А наутро Евгений Иванович снова заглянул в мой крошечный кабинетик и таинственно поманил меня пальцем. Как и в прошлые разы, сперва внимательно поглядев, достаточно ли плотно прикрыта дверь, усадил меня в кресло, сам уселся напротив.
По простоте душевной я ждал, что он станет говорить о том, какое впечатление произвел на него Маршак. Благодарить меня за удачный визит. Может быть, расспрашивать, как я думаю, не ударил ли он лицом в грязь перед классиком. Но, как выяснилось, волновало его совсем другое.
— Вы знаете, — с ходу начал он. — У меня из головы не идет вчерашний шофёр.
— Да, — согласился я. — Палитра у него богатая.
— Нет, вы не смейтесь! Я всю ночь не мог уснуть. Положение очень серьезное.
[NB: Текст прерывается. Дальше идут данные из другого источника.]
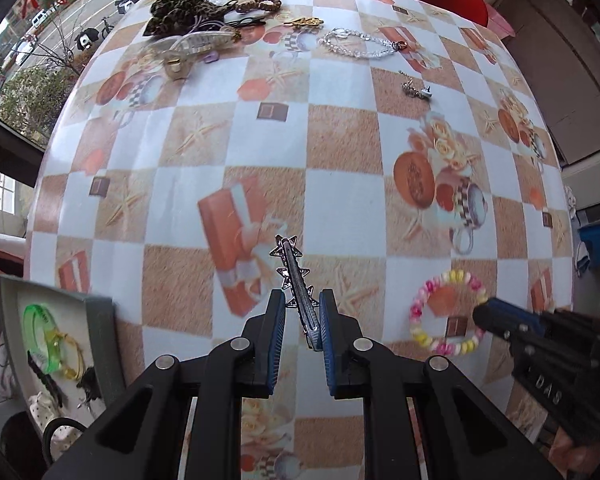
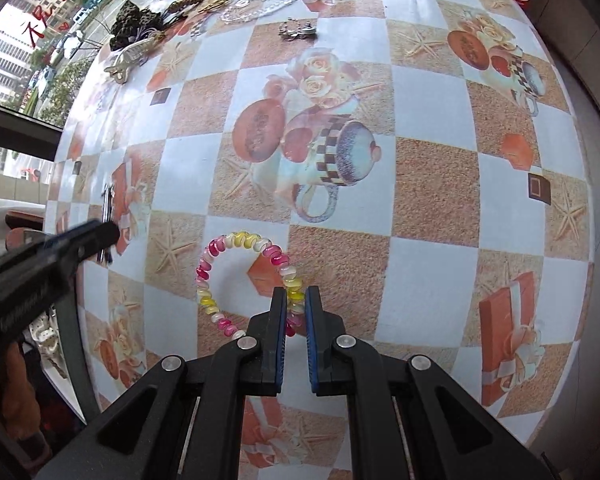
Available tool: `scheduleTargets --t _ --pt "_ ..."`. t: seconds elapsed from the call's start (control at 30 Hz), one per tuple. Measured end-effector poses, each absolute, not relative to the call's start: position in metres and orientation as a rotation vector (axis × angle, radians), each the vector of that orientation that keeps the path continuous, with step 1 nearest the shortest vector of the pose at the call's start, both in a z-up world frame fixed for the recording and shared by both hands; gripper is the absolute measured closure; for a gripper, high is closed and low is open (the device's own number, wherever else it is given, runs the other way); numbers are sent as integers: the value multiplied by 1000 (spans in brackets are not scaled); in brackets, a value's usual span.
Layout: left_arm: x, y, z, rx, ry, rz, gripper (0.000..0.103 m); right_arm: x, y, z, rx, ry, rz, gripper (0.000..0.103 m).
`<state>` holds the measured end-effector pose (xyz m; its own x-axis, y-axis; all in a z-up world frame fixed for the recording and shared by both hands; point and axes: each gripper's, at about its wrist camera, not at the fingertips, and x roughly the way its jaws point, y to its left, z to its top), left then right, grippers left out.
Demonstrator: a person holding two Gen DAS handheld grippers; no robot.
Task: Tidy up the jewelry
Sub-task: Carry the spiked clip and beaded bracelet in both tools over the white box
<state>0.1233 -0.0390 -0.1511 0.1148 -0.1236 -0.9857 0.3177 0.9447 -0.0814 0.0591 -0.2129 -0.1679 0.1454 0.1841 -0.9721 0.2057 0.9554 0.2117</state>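
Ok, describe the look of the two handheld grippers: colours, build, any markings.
Both match. The left gripper and the right gripper each have black plastic linkage arms joined by round silver pivot pins, ending in two flat fingers faced with blue ribbed pads. Seen from the left wrist camera, the right gripper's black body bears raised letters, blurred, roughly "DAS". No cables or sleeves show.

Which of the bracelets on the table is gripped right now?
The pink-and-yellow coil bracelet: the right gripper is shut on its near side. The clear bead bracelet lies untouched at the table's far end.
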Motion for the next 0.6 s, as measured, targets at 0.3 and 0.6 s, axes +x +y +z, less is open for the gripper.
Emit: scheduleTargets --t 0.3,0.6 --pt "98 -2 -138 155 1395 -316 82 66 -184 -157 296 1420 3 94" --pt "82 44 -127 113 1380 -286 82 63 -147 -142 253 1410 27 94"
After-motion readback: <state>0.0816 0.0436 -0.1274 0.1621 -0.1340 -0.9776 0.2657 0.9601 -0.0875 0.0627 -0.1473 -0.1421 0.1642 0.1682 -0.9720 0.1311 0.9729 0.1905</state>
Догадавшись наконец, о чем он, я попытался его успокоить.
— Да будет вам, Евгений Иваныч! Нашли тоже, из-за чего не спать ночь…
— Нет-нет, — не успокаивался он. — Вы недооцениваете значения этого факта. Это сигнал. Симптом. Народ потерял всякое уважение к власти. Поверьте мне, это кончится плохо…
Он долго еще что-то говорил на эту тему. Я слушал не слишком внимательно, искренне считая всё это блажью, до тех пор, пока у него не вырвалось:
— Надо что-то делать… Пока еще не поздно, пока есть время, что-то надо делать!
— Бог с вами! — изумился я. — Что же мы тут можем сделать?
Он в некотором замешательстве замолчал, как видно, сообразив, что и так уже сказал слишком много. Но кое-что я уже понял.
Понял, сопоставив этот разговор с предыдущим — про Евтушенко. Вот, значит, о чем он думал, когда говорил, что тот может возглавить временное правительство. О ненадежности, непрочности нашей родной советской власти. О том, что ситуация чревата переменами. А может быть, даже… Да, да, может быть, даже и о том, что есть силы, способные форсировать, ускорить этот процесс.
Конечно, это могло отражать антихрущевские настроения — намек на локальный дворцовый переворот (что, как мы знаем, вскоре и произошло). Но при чем тут тогда Евтушенко и разговор о временном правительстве?
Нет, речь безусловно шла о смене ВСЕЙ ВЛАСТИ. О смене ВСЕЙ СИСТЕМЫ.
И это говорил мне — беспартийному — член КПСС! Мало того — состоящий в номенклатуре ЦК.
Теперь я уже не сомневался, что разговор этот не случаен и что отражает он отнюдь не личные настроения впечатлительного Евгения Ивановича, а выношенные, не раз уже высказывавшиеся настроения (мнения) некоего КРУГА, к которому Евгений Иванович Осетров принадлежал. Ну а каков он был этот его круг, я представлял себе совершенно ясно.